Lors du débat national ouvert à l'occasion de la loi mettant fin à la conscription, les responsables politiques, dont, comme vient de le rappeler Jean-François Voguet, le Président Jacques Chirac, ont beaucoup insisté sur la nécessité, avec la fin du service national, de réfléchir à des dispositifs de volontariat permettant aux jeunes de s'investir, un temps donné, au service de la collectivité nationale dans des missions d'intérêt général.

Finalement, l'Etat a renoncé à cette réflexion, renvoyant à diverses structures le soin de répondre aux besoins dans ce domaine. Pourtant, depuis maintenant près de dix ans, la question du volontariat est posée dans notre pays.

Alors qu'une vraie politique nationale serait aujourd'hui nécessaire, vous décidez avec votre projet de loi du retrait de la puissance publique.
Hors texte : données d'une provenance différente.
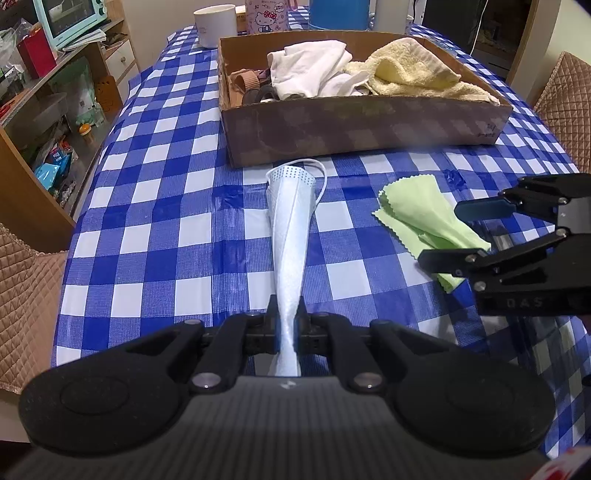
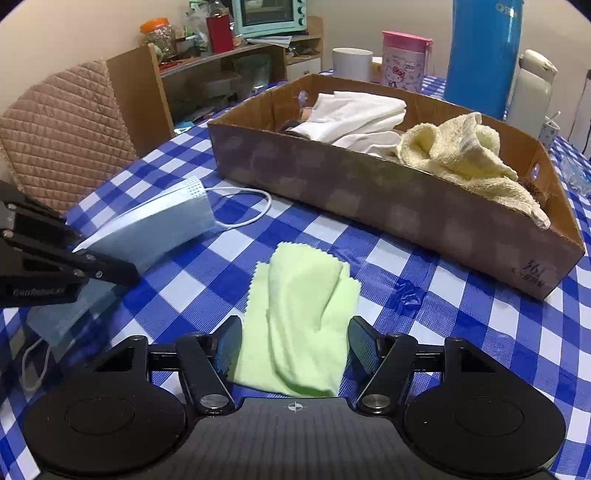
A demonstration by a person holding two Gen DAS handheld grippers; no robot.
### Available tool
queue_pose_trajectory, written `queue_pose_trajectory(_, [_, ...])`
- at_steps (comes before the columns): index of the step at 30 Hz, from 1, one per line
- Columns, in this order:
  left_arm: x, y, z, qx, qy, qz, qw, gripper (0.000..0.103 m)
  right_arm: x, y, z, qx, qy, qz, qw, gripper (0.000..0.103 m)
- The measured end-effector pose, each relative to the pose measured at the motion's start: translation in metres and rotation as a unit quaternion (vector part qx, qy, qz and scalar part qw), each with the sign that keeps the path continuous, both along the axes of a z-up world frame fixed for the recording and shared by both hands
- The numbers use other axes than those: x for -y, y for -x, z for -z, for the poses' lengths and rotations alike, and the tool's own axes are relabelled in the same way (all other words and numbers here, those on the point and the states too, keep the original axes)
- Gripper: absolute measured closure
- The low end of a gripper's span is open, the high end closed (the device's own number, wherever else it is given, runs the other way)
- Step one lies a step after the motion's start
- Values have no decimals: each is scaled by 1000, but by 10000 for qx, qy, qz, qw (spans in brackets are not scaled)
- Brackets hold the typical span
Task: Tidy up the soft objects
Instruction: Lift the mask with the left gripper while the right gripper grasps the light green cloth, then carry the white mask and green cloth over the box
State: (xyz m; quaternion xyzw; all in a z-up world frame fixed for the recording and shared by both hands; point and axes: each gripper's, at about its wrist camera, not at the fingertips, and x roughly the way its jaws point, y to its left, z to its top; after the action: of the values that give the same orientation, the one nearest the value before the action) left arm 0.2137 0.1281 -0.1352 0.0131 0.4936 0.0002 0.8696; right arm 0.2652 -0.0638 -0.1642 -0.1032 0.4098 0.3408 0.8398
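**Face mask pinched on the left, green cloth between spread fingers on the right**

The left gripper [image 1: 287,325] had its fingers clamped tight on one end of a pale blue face mask [image 1: 290,229], which stretched away from them across the counter [image 1: 155,206] toward the cardboard box [image 1: 354,125], its white ear loop [image 2: 251,206] curling beside the far end. The right gripper [image 2: 295,343] stood with its fingers spread apart – a crumpled light green cloth [image 2: 306,295] lay between them on the checked tablecloth, and neither pad visibly pressed it. The cloth sat just right of the mask and in front of the box's near wall. Inside the box lay a white cloth [image 1: 310,66] and a yellow towel [image 1: 410,70], bunched side by side. Behind the box stood a white mug [image 1: 216,24], a pink cartoon-printed container [image 2: 404,61] and a tall blue flask [image 2: 484,55].
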Motion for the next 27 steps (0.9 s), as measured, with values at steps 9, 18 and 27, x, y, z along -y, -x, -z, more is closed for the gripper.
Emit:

Monsieur le président, monsieur le ministre, mes chers collègues, parce qu'il est de la responsabilité de la représentation nationale de tenter de donner de la cohérence à l'action publique et de dégager les fondements des politiques nationales, nous considérons qu'à l'occasion de ce projet qui nous y invite nous devons prendre le temps d'une réflexion de fond sur le volontariat des jeunes et des adultes dans notre pays ainsi que sur l'engagement éducatif, dans la perspective d'une coordination des pratiques et sur la base d'une volonté politique qui doit enfin s'exprimer dans ces deux secteurs.

Mes chers collègues, c'est à ce vaste chantier que je vous propose de nous consacrer en renvoyant à la commission ce projet de loi.